Statistics not updating

First off, thanks for a wonderful product. I have used this for many years now, and I am extremely happy with SpamSieve!

I had a problem with some VIAGRA spam getting through. I saw in my whitelist that somehow some emails with VIAGRA in the email address were in there. I deleted those addresses from the whitelist.

I then decided to restart the statistics, so I could see how my change would affect SpamSieve. (an aside: my change seems to have fixed the Viagra issue).

I had to train three new SPAM messages (not related to VIAGRA), but when I check the statistics, it says that it is 100% on accuracy:

Filtered Mail
119 Good Messages
424 Spam Messages (78%)
297 Spam Messages Per Day

SpamSieve Accuracy
0 False Positives
0 False Negatives
100.0% Correct

Corpus
3,817 Good Messages
12,075 Spam Messages (76%)
711,640 Total Words

Rules
18,114 Blocklist Rules
27,977 Whitelist Rules

Showing Statistics Since
2/15/10 10:53 AM

My question is, why did it not take the 3 messages I manually marked as spam using the TRAIN SPAM script in Entourage as False Negatives?

-Rodney

Something doesn’t sound right. Normally, if SpamSieve thinks a message is good, it will add the sender to the whitelist. If the message turns out to be spam, you would train it as spam, and SpamSieve would disable (uncheck) the whitelist rule. So there should be no need to edit the whitelist yourself. If you had trained the message as spam, the whitelist rule should already have been disabled; deleting it would not help anything and would in fact be counterproductive (since SpamSieve would lose the record of that being a bad rule). If you hadn’t trained the message as spam, the proper thing to do is to train it as spam now.

There are two possibilities:

  1. SpamSieve’s statistics database is damaged, so that it can’t properly cross-reference the incoming messages with the ones that you trained.

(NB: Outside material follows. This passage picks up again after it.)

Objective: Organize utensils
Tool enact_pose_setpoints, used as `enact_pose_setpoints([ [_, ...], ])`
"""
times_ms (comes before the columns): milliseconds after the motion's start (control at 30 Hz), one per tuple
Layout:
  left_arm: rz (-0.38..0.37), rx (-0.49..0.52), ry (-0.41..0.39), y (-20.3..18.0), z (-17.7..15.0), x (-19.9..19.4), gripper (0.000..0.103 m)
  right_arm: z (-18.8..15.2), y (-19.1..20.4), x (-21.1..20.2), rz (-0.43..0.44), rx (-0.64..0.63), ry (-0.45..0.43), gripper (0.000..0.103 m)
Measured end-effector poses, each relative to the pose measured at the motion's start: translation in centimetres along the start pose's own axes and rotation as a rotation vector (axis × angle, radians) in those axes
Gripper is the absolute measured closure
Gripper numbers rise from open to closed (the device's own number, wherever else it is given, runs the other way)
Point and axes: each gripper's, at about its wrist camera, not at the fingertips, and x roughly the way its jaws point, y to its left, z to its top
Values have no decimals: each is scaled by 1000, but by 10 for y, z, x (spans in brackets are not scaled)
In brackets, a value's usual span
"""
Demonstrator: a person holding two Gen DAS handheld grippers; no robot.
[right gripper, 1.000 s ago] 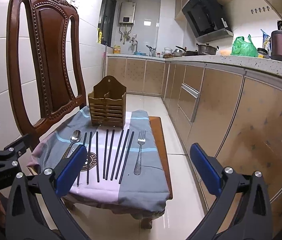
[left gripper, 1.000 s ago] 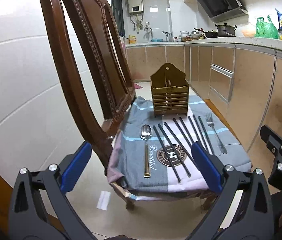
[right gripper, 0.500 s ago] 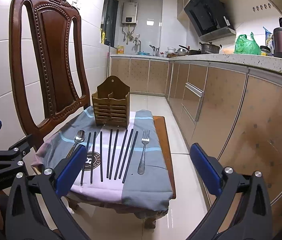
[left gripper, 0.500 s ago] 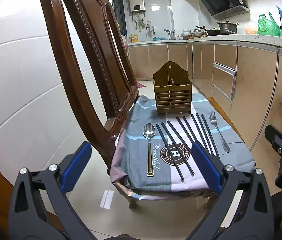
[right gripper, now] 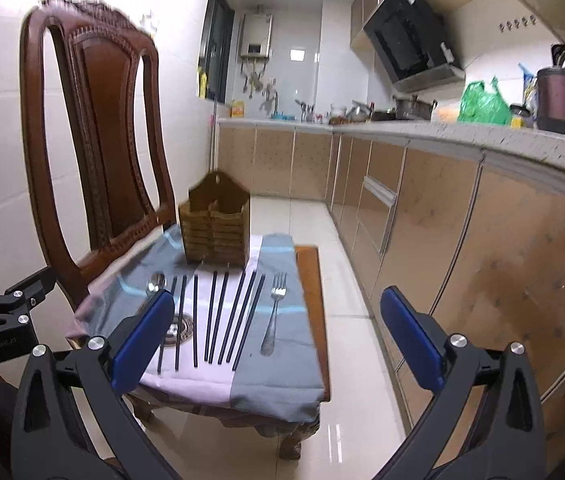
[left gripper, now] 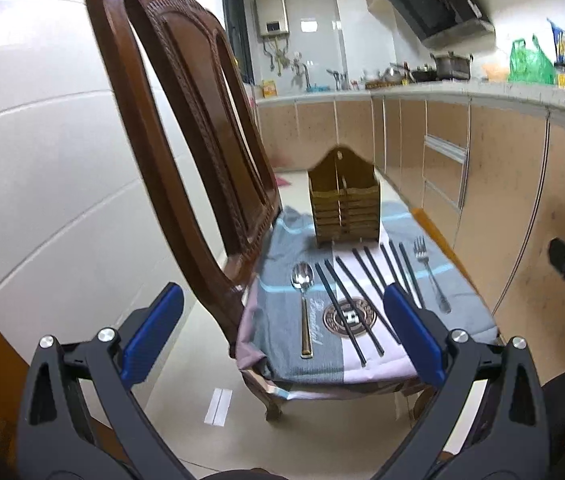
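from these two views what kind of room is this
A home kitchen, most likely: a counter over a run of cabinets, a range hood above pots, and a wall water heater.

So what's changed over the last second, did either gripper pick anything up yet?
No. Both the left gripper and right gripper moved in toward the chair, jaws wide open and empty; the seat looms larger in both views. The spoon, chopsticks and fork lie on the cloth as before, in front of the wooden holder.
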Motion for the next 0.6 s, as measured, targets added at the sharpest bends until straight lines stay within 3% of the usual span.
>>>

If this is the case, there would be “Predicted: Good” entries for those three messages in the log. You can reset the statistics database by holding down the Command and Option keys when you launch SpamSieve. That will fix the problem for future messages.
  2. A setup problem in your mail program meant that SpamSieve never examined the messages when they arrived. Since SpamSieve didn’t judge them incorrectly, they’re not false negatives. If this is the case, there will be no “Predicted” entries for those three messages in the log.

Thanks for quick reply!

SpamSieve’s statistics database is damaged, so that it can’t properly cross-reference the incoming messages with the ones that you trained. If this is the case, there would be “Predicted: Good” entries for those three messages in the log. You can reset the statistics database by holding down the Command and Option keys when you launch SpamSieve. That will fix the problem for future messages.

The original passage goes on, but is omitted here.